If you can find moments when people are happy, that might be a good time to be targeting them for charitable contributions.

Nathan Chan, associate professor of resource economics


“We find a lot of evidence that people are experiencing positive sentiments before the time of giving. The core takeaway is that people’s affective state is important to their giving decisions,” Chan says. “There’s a large amount of literature investigating whether being charitable makes people happier, or whether being happier makes people more charitable. Our paper offers new evidence for the latter.”

The research is believed to be the first of its kind to document preheating effects immediately before giving in a natural environment. The findings are based on more than 20,000 Twitter users who donated to the online encyclopedia Wikipedia and then tweeted the standardized message written by the organization: “I just donated to Wikipedia. Support free knowledge! #iloveWikipedia.”

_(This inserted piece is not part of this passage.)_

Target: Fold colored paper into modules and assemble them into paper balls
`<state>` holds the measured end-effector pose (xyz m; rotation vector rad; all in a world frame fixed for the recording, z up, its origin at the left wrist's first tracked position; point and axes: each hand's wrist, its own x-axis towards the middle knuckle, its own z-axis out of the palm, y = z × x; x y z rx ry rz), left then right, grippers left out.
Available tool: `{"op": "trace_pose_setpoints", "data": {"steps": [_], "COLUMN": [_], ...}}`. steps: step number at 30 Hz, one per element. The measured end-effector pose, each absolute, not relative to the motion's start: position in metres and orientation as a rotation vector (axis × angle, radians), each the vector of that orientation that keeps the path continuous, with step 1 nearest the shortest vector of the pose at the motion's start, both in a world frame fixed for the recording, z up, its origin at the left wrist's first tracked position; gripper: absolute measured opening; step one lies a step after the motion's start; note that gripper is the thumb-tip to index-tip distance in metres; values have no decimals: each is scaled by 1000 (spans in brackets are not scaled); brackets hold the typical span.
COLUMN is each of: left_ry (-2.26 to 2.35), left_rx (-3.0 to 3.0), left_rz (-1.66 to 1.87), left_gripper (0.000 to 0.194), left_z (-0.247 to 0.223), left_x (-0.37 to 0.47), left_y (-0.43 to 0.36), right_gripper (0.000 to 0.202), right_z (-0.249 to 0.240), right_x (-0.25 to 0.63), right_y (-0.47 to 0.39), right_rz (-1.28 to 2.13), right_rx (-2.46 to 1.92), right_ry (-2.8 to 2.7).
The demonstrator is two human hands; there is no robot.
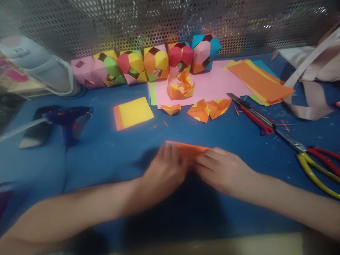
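Note:
Between my two hands is a folded orange paper [190,149], its long straight edge turned away from me. My left hand [168,164] has its fingers closed on the left end, and my right hand [216,166] grips the right end. Both hide the paper's lower part. Beyond them lie a stack of yellow and orange square sheets [135,113], a small folded piece [170,109] and two joined orange-yellow folded pieces [208,109]. Behind these stands a partly assembled orange-yellow paper ring [181,86].
Several coloured paper balls [156,63] line the perforated metal panel [119,24]. A glue gun [67,122] lies left; a red cutter [255,117], scissors [301,147], orange strips [257,79] and ribbon [313,102] lie right. Pink sheets [217,78] are at the back.

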<state>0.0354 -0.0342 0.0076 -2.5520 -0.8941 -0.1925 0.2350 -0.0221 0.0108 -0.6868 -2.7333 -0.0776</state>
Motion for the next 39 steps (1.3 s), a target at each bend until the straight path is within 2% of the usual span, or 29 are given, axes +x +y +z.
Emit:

To determine the mood of donors, Chan and Wichman used Natural Language Processing (NLP) to analyze the sentiment of all the donors’ publicly available tweets prior to their contributions and for at least one month following the #iloveWikipedia tweets. In all, more than three million tweets were analyzed. The technique makes it possible to characterize sentiment and infer motivations at scale.

The results represent new knowledge that can inform charitable organizations as they seek to maximize their fundraising efforts.

“The findings are interesting simply because I think many of us believe one reason we give to charity is because of how it makes us feel,” Wichman says. “But there’s a practical side of this, as well, and that has to do with how nonprofit fundraisers might want to think about shifting tactics to improve the moods of would-be donors before soliciting donations.”

“If you can find moments when people are happy, that might be a good time to be targeting them for charitable contributions,” Chan adds.

The research, “Preheating Prosocial Behavior,” appears in The Economic Journal.